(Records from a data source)
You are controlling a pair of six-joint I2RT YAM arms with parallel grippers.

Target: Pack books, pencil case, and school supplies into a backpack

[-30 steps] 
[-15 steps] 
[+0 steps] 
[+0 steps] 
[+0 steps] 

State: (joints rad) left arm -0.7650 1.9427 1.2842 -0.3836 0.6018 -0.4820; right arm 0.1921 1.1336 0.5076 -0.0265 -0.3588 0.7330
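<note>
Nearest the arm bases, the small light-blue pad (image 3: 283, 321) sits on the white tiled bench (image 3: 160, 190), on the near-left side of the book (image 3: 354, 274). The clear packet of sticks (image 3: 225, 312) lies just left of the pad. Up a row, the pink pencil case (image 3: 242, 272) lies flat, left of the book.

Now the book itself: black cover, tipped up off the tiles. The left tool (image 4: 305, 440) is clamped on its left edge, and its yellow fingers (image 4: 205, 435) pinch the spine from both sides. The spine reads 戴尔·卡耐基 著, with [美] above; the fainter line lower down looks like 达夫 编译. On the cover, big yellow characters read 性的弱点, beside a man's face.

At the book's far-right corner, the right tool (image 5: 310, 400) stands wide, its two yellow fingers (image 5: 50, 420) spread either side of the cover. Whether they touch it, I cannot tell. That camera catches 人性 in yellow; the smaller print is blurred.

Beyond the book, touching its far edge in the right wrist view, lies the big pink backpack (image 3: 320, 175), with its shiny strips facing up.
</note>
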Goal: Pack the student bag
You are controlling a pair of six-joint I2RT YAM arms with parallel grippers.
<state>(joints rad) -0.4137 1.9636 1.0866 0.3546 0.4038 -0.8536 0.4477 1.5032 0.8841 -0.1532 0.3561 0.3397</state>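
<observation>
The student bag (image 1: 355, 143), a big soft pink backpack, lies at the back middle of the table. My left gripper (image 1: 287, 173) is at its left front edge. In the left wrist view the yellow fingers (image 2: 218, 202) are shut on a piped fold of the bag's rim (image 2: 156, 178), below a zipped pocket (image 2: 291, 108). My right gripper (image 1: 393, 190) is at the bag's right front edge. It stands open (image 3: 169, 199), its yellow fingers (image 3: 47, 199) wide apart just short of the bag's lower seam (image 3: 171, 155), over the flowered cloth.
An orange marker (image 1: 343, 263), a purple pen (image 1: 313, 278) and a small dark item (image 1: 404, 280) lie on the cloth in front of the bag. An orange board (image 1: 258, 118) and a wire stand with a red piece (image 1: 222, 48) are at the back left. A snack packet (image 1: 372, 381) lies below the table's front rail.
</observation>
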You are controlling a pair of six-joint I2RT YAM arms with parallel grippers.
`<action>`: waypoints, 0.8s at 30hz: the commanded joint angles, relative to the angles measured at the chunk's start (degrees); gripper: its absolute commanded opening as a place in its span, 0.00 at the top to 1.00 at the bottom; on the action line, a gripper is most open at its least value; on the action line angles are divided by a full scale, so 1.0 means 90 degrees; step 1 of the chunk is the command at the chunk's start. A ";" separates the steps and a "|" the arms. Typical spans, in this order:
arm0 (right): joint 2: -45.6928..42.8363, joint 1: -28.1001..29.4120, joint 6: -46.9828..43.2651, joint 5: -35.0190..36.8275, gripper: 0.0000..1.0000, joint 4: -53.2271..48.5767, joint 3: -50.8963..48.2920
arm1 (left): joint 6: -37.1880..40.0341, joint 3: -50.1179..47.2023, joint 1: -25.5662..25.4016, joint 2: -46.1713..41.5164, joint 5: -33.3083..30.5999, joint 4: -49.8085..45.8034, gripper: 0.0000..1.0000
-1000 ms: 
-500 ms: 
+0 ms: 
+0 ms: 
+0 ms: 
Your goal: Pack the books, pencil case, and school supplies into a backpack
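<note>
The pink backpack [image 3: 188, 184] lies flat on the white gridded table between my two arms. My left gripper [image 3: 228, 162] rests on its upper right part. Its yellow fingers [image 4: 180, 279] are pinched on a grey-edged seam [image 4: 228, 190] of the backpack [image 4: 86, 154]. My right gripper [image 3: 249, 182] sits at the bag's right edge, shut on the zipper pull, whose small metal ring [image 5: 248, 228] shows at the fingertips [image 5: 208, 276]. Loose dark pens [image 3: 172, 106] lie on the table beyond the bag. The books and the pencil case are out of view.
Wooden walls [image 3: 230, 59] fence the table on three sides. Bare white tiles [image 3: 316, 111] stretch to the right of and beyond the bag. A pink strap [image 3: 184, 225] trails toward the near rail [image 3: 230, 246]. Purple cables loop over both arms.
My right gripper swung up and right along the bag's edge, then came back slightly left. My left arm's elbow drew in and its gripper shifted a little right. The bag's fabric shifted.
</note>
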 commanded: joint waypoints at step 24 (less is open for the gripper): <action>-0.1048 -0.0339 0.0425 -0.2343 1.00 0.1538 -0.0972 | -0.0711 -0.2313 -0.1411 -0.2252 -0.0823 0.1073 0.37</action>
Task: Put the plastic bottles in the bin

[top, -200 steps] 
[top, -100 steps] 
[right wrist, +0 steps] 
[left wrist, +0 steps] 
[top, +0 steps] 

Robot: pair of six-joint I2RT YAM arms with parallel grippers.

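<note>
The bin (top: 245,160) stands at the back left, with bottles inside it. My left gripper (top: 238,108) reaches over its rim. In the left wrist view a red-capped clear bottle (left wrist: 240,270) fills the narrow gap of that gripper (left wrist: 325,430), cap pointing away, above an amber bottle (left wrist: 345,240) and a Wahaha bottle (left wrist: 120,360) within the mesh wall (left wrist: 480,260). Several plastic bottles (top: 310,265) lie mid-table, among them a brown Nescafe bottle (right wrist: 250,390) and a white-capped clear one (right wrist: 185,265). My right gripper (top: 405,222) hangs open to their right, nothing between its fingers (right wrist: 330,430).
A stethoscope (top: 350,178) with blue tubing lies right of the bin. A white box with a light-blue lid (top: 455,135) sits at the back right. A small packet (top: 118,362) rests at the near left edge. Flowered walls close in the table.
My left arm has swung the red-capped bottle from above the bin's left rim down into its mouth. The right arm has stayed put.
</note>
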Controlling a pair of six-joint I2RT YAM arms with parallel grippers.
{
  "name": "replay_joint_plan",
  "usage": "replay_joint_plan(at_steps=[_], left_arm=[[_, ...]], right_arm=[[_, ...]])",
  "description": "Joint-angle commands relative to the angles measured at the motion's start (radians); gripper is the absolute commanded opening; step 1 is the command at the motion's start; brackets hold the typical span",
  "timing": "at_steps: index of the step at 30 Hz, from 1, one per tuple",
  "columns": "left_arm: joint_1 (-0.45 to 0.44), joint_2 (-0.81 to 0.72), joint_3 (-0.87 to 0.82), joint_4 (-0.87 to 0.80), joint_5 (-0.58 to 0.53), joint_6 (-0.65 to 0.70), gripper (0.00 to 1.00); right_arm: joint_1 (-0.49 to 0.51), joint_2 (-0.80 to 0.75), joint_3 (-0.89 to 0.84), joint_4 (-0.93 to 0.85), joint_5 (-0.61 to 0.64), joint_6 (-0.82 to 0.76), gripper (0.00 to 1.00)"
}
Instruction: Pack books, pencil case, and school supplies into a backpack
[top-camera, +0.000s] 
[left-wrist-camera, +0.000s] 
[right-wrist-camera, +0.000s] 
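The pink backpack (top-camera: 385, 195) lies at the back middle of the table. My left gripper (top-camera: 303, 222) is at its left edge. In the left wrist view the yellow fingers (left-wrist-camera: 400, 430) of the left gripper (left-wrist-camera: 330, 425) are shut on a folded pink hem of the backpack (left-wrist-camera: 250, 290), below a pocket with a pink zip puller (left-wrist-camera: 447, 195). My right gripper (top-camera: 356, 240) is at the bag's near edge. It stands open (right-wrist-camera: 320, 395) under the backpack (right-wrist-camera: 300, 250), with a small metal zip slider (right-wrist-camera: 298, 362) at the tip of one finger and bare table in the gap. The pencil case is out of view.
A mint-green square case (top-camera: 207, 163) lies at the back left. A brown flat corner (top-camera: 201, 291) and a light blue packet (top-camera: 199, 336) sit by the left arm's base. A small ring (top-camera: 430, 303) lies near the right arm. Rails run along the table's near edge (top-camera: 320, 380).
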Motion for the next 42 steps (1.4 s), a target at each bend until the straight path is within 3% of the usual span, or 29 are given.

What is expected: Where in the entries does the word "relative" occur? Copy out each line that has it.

Task answer:
`<action>`: waypoints, 0.8s at 30hz: the commanded joint angles, relative to the angles measured at the chunk's start (degrees); gripper: its absolute commanded opening as a place in its span, 0.00 at the top to 1.00 at the bottom; on the action line, a gripper is most open at its least value; on the action line angles are divided by a full scale, so 1.0 means 90 degrees; step 1 of the chunk is the command at the chunk's start. A ";" separates the steps and a "|" the arms. Typical spans, in this order:
  "description": "Joint-angle commands relative to the angles measured at the motion's start (radians); gripper is the absolute commanded opening; step 1 is the command at the motion's start; brackets hold the typical span",

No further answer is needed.